One of the greatest minds of the century has thrown a ray of light on this gloomy picture by tracing the origin of woman's slavery to the same principle of selfishness and love of power in man that has thus far dominated all weaker nations and classes. This brings hope of final emancipation, for as all nations and classes are gradually, one after another, asserting and maintaining their independence, the path is clear for woman to follow. The slavish instinct of an oppressed class has led her to toil patiently through the ages, giving all and asking little, cheerfully sharing with man all perils and privations by land and sea, that husband and sons might attain honor and success. Justice and freedom for herself is her latest and highest demand.
Another writer asserts that the tyranny of man over woman has its roots, after all, in his nobler feelings; his love, his chivalry, and his desire to protect woman in the barbarous periods of pillage, lust, and war. But wherever the roots may be traced, the results at this hour are equally disastrous to woman. Her best interests and happiness do not seem to have been consulted in the arrangements made for her protection. She has been bought and sold, caressed and crucified at the will and pleasure of her master. But if a chivalrous desire to protect woman has always been the mainspring of man's dominion over her, it should have prompted him to place in her hands the same weapons of defense he has found to be most effective against wrong and oppression.

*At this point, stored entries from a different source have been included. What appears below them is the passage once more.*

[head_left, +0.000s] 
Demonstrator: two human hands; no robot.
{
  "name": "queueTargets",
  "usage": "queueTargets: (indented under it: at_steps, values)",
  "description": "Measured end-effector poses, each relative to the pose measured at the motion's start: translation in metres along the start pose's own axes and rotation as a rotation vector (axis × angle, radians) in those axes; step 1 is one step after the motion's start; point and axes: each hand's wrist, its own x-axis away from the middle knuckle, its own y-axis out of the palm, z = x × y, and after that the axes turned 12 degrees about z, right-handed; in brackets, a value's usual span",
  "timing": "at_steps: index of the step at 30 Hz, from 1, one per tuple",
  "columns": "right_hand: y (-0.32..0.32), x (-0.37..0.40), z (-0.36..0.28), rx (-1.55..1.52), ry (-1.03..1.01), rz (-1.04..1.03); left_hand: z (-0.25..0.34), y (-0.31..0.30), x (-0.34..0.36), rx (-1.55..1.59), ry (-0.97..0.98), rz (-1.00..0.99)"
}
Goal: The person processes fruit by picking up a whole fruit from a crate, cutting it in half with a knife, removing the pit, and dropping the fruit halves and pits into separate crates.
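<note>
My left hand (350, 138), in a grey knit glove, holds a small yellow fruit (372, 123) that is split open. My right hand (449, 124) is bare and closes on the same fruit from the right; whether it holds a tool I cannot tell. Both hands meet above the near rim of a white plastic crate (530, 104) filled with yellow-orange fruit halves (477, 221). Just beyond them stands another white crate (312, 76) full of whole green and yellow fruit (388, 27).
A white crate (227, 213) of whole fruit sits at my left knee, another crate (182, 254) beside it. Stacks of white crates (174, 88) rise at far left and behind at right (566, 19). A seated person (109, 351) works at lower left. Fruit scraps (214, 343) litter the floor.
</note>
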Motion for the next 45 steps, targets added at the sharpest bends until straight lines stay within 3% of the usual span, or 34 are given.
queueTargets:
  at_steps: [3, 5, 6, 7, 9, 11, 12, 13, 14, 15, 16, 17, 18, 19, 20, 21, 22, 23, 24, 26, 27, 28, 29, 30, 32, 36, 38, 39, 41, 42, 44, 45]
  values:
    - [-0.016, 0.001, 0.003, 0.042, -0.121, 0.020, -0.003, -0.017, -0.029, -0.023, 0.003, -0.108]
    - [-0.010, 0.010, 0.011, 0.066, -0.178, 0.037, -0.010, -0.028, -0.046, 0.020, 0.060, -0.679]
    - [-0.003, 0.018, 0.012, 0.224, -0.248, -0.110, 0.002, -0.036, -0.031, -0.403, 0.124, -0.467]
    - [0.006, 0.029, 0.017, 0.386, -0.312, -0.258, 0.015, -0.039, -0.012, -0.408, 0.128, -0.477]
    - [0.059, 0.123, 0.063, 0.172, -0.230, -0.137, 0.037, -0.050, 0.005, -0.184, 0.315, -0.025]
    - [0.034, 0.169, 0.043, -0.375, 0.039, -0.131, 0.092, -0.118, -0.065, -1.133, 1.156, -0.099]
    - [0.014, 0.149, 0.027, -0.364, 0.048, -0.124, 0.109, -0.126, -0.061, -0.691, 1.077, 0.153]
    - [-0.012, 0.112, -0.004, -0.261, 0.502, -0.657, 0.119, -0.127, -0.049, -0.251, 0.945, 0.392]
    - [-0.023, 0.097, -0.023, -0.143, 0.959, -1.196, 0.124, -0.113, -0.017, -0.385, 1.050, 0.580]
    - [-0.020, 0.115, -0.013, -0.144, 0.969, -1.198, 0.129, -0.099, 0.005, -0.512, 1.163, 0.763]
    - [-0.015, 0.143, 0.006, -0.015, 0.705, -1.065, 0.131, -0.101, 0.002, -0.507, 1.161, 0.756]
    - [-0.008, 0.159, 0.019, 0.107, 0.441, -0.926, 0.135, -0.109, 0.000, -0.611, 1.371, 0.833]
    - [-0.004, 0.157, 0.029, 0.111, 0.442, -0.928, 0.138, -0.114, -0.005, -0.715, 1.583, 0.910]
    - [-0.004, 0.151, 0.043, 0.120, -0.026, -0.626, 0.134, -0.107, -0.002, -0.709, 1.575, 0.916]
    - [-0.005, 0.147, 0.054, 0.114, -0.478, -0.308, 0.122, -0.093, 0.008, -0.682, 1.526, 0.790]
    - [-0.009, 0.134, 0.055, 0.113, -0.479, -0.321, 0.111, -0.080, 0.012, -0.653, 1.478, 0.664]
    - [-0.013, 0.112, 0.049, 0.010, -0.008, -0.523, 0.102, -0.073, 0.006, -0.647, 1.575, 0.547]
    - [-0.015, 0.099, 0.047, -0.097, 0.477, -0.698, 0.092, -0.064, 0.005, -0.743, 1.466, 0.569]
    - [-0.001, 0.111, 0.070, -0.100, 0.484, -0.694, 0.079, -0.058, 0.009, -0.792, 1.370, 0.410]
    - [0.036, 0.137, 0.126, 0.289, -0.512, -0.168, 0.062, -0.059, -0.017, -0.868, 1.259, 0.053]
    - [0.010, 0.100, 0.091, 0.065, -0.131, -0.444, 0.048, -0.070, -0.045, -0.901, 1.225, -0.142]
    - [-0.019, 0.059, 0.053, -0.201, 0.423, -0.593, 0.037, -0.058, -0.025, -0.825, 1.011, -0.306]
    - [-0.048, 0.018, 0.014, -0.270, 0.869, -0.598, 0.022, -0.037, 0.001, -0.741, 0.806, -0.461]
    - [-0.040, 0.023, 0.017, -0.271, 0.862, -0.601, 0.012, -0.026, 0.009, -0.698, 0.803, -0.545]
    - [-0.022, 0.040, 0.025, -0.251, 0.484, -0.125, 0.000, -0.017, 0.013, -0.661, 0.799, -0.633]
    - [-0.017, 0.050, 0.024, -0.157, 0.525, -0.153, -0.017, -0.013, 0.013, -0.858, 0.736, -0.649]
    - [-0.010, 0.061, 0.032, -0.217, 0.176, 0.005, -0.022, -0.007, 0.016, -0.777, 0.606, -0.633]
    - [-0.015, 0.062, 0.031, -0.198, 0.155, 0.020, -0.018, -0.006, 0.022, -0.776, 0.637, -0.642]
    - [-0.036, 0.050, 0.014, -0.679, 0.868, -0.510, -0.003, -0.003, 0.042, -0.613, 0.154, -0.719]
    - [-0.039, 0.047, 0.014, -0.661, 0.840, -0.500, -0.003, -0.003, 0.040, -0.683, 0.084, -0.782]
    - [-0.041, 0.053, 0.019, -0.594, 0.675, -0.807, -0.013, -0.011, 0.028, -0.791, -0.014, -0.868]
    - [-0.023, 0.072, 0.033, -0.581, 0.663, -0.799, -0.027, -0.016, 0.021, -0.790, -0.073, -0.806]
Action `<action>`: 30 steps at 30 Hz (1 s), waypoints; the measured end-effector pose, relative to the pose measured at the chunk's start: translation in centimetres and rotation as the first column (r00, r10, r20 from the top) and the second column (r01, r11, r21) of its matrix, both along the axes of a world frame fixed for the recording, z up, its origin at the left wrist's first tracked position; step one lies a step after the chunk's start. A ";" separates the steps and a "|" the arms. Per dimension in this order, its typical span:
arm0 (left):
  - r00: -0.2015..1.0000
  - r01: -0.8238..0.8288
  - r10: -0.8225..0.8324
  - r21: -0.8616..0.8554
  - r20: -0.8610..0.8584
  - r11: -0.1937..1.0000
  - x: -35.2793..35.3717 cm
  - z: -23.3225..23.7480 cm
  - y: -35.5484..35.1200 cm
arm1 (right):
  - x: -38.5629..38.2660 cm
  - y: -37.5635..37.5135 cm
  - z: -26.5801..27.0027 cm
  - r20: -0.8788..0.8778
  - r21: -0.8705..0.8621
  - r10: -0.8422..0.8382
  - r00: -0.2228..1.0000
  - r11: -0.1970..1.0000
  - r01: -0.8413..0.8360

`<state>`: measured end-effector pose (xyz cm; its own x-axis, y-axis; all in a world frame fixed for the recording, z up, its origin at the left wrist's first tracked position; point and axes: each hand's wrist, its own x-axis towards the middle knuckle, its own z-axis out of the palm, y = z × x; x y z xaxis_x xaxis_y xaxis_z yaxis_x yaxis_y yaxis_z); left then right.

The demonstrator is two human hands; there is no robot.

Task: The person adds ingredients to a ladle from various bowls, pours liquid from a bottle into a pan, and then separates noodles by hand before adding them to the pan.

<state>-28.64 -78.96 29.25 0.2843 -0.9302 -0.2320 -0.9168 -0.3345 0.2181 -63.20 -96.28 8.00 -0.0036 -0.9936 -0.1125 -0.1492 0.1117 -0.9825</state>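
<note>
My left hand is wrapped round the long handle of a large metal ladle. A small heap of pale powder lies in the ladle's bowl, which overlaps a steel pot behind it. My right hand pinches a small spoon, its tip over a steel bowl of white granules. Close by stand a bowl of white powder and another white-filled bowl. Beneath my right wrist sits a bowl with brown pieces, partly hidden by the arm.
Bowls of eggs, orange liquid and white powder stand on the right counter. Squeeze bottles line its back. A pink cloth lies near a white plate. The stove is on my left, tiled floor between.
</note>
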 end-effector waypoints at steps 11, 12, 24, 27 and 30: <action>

It is often asserted that as woman has always been man's slave – subject – inferior – dependent, under all forms of government and religion, slavery must be her normal condition. This might have some weight had not the vast majority of men also been enslaved for centuries to kings and popes, and orders of nobility, who, in the progress of civilization, have reached complete equality. And did we not also see the great changes in woman's condition, the marvelous transformation in her character, from a toy in the Turkish harem, or a drudge in the German fields, to a leader of thought in the literary circles of France, England, and America!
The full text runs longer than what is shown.